So it does not account for any of the intercompany revenues that we generate on that system. Again as we talked about with the intercompany piece the midstream business itself is creating about $8 million during the fourth quarter of EBITDA. The other big thing to point out, on the interest expense there might be a little bit of confusion on the income statement, it shows $60 million of interest expense. The main difference there versus the $45 that we’re showing you here is $15 million mark-to-market on our interest rate swaps. Again as LIBOR was coming down and our swaps are roughly 2.66% that mark-to-market just gets reflected in our interest expense.

So adjusting for that we were at $45 million of interest expense which came in below our guidance again reflecting the lower LIBOR costs.

I’m going to finish up for me on slide 14 with the guidance for 2009, I’ll just kind of hit some high points here. This is a quarterly presentation but for the year we’re guiding towards 415 to 430 million a day production. Obviously ramping up as the Haynesville program for us ramps up during the year. The main risks to us on the timing of that ramp up is just the timing of the completions as they come online but we’re pretty comfortable with what we laid out. The other thing to point out is we have guided towards some better differentials then what we experienced in the fourth quarter as it relates to the gas.
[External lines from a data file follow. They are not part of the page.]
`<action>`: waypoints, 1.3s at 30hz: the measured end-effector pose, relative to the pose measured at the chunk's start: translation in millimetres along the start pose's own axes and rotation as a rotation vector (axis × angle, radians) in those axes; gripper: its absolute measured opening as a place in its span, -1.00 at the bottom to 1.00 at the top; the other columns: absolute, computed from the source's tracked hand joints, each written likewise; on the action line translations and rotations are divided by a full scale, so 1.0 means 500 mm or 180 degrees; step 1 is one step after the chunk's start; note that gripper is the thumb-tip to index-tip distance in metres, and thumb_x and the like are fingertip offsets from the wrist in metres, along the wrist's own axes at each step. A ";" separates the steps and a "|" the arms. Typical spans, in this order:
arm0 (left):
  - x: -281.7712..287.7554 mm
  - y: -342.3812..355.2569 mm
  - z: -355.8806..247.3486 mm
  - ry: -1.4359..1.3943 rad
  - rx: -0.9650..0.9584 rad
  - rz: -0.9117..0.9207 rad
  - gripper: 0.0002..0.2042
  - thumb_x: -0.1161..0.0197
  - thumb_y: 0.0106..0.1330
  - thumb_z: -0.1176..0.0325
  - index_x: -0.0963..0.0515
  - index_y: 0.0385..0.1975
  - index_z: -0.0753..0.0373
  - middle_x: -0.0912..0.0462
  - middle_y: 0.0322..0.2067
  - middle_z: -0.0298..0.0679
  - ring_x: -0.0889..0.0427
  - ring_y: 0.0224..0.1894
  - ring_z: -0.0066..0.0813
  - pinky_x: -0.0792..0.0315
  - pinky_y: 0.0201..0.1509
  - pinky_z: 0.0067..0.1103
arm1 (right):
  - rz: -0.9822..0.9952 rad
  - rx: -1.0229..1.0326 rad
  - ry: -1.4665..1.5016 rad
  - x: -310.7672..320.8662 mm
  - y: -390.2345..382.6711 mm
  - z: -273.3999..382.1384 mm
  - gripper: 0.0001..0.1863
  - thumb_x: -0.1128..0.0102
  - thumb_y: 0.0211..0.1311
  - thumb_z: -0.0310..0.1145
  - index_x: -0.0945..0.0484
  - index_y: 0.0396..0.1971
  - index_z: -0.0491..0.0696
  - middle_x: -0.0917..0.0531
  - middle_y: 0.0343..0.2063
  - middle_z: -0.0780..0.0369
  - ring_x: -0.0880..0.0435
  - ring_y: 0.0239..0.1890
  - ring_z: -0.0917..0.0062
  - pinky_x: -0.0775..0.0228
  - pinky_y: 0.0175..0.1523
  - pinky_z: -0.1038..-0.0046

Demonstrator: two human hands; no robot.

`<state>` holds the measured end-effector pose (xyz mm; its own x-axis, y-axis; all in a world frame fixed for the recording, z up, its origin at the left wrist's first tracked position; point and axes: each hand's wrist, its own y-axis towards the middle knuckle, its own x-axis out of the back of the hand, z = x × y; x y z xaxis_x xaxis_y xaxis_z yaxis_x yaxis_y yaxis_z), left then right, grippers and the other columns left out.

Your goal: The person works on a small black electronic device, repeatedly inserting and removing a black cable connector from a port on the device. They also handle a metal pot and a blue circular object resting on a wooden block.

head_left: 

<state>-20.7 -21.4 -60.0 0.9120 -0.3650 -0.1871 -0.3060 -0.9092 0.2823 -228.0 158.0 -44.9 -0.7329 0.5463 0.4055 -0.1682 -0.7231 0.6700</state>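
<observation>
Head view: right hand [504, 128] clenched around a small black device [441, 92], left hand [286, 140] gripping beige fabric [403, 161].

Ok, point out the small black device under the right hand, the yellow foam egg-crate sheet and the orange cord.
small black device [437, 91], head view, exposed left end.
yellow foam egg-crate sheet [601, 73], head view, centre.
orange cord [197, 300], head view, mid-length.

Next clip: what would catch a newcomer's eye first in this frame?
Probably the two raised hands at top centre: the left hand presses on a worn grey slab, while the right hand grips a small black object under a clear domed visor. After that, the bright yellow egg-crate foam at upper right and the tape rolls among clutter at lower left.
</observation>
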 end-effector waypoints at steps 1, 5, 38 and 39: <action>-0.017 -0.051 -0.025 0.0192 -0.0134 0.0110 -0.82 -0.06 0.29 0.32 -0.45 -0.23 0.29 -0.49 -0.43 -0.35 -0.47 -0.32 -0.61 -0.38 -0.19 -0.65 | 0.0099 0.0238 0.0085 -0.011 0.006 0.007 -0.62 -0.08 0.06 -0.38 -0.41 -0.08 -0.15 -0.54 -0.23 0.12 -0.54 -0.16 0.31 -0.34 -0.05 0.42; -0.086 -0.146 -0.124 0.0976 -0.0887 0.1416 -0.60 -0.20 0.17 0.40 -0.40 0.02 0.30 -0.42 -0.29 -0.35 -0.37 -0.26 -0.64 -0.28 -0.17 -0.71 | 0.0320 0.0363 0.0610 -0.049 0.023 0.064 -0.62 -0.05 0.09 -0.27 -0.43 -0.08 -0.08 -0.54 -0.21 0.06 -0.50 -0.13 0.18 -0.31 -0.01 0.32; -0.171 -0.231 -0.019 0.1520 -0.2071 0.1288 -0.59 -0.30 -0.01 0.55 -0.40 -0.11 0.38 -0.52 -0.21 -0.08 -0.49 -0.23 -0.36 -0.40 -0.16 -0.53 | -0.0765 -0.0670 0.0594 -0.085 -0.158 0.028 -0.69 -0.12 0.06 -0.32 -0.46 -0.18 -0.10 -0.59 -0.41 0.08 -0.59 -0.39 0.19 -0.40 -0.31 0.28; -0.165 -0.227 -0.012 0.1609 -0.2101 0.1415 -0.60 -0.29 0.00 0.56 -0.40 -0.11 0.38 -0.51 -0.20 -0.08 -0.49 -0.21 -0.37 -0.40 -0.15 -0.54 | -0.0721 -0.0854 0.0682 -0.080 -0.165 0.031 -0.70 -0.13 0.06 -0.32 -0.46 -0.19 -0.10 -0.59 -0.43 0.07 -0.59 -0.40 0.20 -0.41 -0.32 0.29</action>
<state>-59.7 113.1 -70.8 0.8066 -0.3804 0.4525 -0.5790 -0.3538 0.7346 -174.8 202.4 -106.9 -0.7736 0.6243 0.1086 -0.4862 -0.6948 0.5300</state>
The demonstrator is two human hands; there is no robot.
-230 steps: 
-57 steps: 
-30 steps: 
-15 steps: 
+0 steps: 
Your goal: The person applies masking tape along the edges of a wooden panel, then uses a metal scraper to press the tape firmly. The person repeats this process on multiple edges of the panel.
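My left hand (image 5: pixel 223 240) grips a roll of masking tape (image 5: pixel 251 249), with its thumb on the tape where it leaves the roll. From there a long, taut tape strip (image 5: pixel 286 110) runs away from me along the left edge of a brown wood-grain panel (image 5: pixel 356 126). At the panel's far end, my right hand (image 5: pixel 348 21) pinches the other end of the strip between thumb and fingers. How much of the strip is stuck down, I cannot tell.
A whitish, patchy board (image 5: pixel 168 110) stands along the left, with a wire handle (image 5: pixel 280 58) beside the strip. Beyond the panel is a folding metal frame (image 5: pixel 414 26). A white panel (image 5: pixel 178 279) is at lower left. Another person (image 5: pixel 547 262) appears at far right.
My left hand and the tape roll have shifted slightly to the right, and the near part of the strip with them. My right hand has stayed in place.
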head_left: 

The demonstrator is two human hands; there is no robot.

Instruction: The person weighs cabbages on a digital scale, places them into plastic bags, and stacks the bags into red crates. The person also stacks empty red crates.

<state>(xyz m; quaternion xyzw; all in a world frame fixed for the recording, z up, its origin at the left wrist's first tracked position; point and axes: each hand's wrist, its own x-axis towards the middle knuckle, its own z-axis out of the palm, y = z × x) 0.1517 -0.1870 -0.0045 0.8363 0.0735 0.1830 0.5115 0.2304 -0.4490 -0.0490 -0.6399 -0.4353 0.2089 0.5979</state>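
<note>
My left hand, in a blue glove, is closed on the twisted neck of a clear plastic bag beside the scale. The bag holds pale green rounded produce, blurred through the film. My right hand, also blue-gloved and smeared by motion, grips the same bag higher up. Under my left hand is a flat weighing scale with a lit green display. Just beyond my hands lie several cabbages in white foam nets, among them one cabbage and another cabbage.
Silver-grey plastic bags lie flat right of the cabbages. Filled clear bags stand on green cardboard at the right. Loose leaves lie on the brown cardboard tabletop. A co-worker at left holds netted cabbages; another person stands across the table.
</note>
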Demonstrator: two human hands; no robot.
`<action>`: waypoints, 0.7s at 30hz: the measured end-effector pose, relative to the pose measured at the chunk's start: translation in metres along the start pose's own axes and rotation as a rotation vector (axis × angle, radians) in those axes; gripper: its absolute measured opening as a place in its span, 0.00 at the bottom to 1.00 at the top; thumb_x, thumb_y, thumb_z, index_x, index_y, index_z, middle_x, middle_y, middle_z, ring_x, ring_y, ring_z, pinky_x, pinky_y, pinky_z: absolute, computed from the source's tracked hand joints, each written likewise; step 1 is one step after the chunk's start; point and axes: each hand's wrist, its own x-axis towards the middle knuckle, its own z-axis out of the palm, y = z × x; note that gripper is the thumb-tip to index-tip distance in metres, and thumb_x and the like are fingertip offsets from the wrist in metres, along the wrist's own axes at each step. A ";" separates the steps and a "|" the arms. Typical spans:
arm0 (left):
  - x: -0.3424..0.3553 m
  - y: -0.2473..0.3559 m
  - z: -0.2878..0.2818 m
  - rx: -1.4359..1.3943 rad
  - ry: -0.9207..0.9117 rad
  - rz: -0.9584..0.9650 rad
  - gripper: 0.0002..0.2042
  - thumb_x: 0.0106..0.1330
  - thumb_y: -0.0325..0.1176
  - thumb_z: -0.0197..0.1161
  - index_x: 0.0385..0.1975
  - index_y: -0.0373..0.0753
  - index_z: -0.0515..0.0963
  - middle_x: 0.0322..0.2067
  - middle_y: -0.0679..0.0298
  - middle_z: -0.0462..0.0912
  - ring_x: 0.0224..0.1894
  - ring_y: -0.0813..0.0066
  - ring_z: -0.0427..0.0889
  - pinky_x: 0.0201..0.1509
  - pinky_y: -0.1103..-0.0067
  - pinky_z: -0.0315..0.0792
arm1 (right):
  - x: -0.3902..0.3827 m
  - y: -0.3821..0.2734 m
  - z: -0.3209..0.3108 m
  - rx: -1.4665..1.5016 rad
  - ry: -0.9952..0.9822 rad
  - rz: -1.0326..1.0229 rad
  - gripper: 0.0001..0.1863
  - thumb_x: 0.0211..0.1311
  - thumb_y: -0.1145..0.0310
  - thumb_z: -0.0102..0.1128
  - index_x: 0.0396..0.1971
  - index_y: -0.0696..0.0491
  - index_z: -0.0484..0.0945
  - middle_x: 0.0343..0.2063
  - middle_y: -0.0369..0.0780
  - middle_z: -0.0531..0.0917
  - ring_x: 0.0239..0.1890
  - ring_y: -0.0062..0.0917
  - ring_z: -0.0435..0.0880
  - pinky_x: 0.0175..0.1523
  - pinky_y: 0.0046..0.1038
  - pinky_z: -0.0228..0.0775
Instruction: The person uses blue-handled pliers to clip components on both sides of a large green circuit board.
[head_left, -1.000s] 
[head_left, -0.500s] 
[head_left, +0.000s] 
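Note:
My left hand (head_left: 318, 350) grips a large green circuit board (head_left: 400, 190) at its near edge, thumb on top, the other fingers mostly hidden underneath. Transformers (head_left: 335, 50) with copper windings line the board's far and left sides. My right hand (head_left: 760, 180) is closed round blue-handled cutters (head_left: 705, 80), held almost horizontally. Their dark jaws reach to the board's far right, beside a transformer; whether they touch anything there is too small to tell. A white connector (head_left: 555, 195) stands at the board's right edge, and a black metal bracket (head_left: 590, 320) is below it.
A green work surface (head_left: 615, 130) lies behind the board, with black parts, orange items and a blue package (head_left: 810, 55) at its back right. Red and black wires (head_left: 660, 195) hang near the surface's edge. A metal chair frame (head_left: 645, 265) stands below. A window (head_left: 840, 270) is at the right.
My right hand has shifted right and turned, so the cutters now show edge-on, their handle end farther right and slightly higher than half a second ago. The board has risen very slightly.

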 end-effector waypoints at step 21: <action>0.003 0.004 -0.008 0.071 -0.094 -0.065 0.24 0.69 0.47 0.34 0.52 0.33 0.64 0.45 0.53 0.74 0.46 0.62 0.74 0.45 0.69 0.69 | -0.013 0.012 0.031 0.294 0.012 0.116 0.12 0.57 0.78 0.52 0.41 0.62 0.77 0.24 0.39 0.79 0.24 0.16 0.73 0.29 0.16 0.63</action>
Assuming kind of no improvement from what we’re seeing in January we would probably be towards the lower end of the range but I think when you look out on the curve the differentials definitely seem to be coming in. The other thing to point out on the lease operating expense as Steve mentioned we are guiding towards a decrease year over year and we are beginning to see that here in the first quarter and expect to see more of that throughout the year.

Production tax rate, I want to point out there again during Q3 and Q4 we expect that production tax rate to start coming down as more and more of our volumes are coming from the Haynesville which does have a severance tax holiday. Again we talked about the midstream revenues and expenses, we are showing a growth in just the third party piece, but when we include the intercompany piece, the midstream business on its own will do $50 to $60 million of EBITDA this year. And again the only risk to that volume there is just the timing of when we expect the header system to get built.

I think the rest of it is pretty self-explanatory. I do want to point out some new guidance that we have put out. We have guided towards some CapEx numbers for the quarters. The frontend loaded CapEx on Q1 and Q2 is mainly reflecting the pipeline expansion that we’re planning on there and Q1 pipeline might get, some of that might get put into Q2 just depending on how that shakes out but we’re pretty comfortable where that is. And as Steve mentioned the 2009 budget that we put out was based on the 2008 capital cost structure so there we expect to see some cost savings just from the current costs and again we’re guiding towards lower capital spending for the year again mainly reflecting the fact that we in today’s market just do not expect to spend all that capital.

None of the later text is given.